When you reach the line containing "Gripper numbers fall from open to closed" in the entries below, start writing out each line exactly, and stop after the line containing "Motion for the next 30".

───

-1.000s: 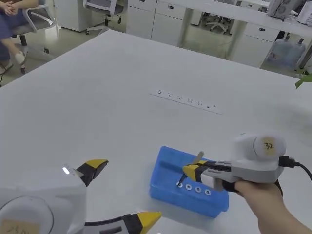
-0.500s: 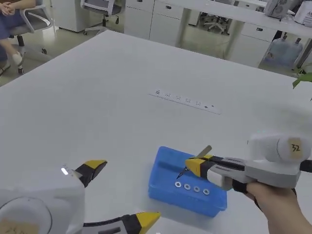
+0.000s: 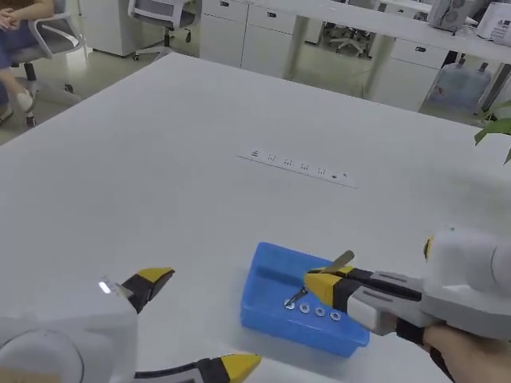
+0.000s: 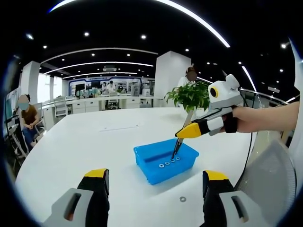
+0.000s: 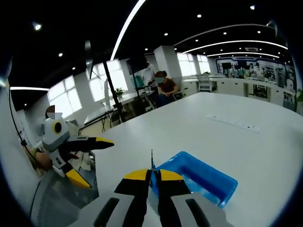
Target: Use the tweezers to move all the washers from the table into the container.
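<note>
Your R gripper (image 3: 322,284) has pulled back to the right over the last sec. Its body now sits closer to the head view's right edge, w/ your hand (image 3: 463,359) lower. The tweezers (image 3: 342,259) tip lifted off the washers (image 3: 306,307) approx. half a sec ago and is back down now, by the leftmost one in the container (image 3: 267,275).

The container (image 3: 267,275) is sitting on the near part of the counter (image 3: 200,159), with a row of washers (image 3: 311,309) lying inside along its near wall. The tweezers (image 3: 297,297) are reaching in from the right, clamped in the right gripper (image 3: 319,285), pointing down toward that row. The left gripper (image 3: 215,317) is hovering to the container's near left, and one washer (image 4: 182,199) is lying on the counter between them.
</note>
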A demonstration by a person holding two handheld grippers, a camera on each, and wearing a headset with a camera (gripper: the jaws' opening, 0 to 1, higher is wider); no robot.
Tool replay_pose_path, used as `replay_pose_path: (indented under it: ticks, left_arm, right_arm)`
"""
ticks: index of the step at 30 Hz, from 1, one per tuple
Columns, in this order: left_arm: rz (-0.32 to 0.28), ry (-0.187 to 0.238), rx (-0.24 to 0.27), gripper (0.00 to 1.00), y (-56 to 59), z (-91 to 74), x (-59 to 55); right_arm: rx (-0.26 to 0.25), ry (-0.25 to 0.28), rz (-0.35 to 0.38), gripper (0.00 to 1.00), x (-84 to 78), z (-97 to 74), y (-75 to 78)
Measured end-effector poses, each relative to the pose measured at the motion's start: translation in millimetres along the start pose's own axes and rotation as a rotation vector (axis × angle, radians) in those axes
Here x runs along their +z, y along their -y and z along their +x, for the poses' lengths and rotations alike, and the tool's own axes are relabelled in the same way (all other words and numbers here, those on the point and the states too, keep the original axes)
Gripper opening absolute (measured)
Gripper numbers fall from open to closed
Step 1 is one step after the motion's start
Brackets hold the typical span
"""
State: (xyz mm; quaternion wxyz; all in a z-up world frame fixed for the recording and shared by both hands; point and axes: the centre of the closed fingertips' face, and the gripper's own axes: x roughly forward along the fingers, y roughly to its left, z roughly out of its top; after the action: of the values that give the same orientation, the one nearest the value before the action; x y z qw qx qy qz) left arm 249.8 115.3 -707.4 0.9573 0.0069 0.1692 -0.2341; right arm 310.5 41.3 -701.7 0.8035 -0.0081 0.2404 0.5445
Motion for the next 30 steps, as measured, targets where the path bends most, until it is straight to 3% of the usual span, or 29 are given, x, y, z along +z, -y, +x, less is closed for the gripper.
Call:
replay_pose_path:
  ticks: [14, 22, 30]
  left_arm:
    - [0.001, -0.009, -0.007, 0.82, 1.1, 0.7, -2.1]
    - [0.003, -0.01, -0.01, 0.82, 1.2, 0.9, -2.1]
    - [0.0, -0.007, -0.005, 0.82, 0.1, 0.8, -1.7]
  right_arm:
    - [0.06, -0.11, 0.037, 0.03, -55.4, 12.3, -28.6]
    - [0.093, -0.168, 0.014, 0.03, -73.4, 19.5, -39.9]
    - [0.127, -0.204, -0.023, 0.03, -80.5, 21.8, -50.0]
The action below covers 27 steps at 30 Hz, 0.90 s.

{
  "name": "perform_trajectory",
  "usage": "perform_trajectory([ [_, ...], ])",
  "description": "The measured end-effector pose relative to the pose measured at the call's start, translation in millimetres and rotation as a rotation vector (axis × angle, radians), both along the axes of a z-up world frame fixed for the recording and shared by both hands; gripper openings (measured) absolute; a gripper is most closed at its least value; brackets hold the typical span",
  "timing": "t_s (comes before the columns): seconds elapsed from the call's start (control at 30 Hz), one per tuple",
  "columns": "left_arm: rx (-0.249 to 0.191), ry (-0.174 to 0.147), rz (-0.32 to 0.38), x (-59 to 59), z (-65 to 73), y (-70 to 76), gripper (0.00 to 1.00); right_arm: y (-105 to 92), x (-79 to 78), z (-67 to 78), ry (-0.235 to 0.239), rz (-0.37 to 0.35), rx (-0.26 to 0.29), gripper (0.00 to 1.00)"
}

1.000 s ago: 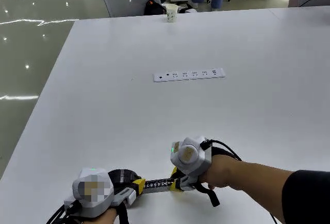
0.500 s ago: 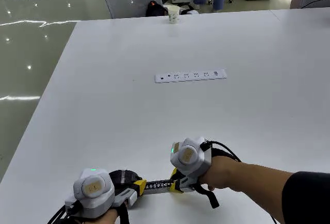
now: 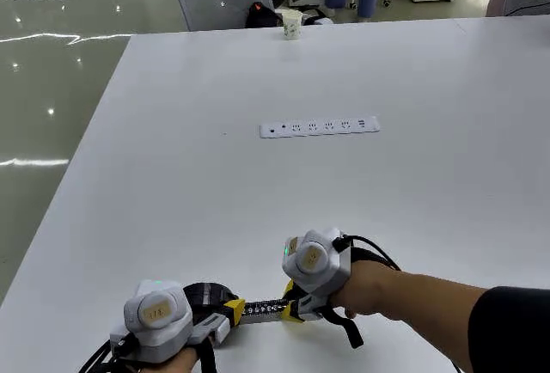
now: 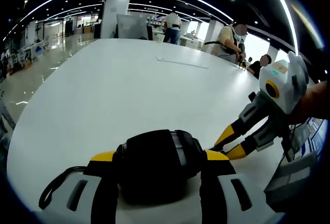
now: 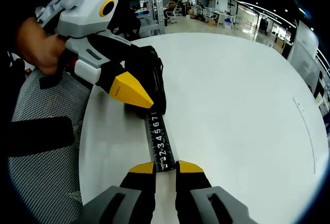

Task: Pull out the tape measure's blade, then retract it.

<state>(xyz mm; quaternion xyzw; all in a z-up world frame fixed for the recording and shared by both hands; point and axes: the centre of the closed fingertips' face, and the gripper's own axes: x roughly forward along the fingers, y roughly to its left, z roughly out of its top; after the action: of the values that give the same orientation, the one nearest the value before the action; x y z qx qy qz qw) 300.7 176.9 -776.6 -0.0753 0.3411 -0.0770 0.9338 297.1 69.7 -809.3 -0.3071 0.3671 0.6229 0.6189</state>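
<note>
Now, on the left, the left gripper [image 3: 219,307] has its two jaws squeezed on the black tape measure [image 4: 154,168], which sits low on the white table [image 3: 258,192], close to the person. A short bit of the blade [image 5: 158,139] sticks out toward the right. The right gripper [image 5: 166,168] has its jaws pinched shut on the blade's end. I think this is the pulling-out step, with only a little out. Next, the right gripper should slide straight away while the left one holds the case tight
</note>
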Motion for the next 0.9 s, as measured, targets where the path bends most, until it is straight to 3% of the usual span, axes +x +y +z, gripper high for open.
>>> perform_trajectory([
  [0.9, -0.009, 0.001, 0.003, 0.2, -0.2, 0.7, 0.59, 7.5, -0.9, 1.4, 0.007, -0.007, 0.016, 0.11],
])
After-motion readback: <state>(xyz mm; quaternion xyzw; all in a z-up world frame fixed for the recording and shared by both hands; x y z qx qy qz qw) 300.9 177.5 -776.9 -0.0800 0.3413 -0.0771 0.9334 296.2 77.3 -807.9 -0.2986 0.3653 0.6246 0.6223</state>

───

* _Solved exercise_:
Gripper numbers fall from open to closed
Step 1 is one step after the motion's start
Brackets hold the typical span
"""
State: (xyz mm; quaternion wxyz; all in a z-up world frame fixed for the recording and shared by both hands; point and axes: the centre of the closed fingertips' face, and the gripper's own axes: x roughly forward along the fingers, y roughly to its left, z roughly out of its top; after the action: of the values that give the same orientation, the one nearest the value before the action; x y z qw qx qy qz) left arm 249.8 115.3 -707.4 0.9573 0.0069 0.1692 -0.2341; right arm 310.5 41.3 -701.7 0.8035 -0.0081 0.2404 0.5445
Motion for the next 30 steps, as measured, targets where the path bends most, until it is straight to 3% of the usual span, or 29 are given, x, y, z along +z, -y, +x, less is closed for the gripper.

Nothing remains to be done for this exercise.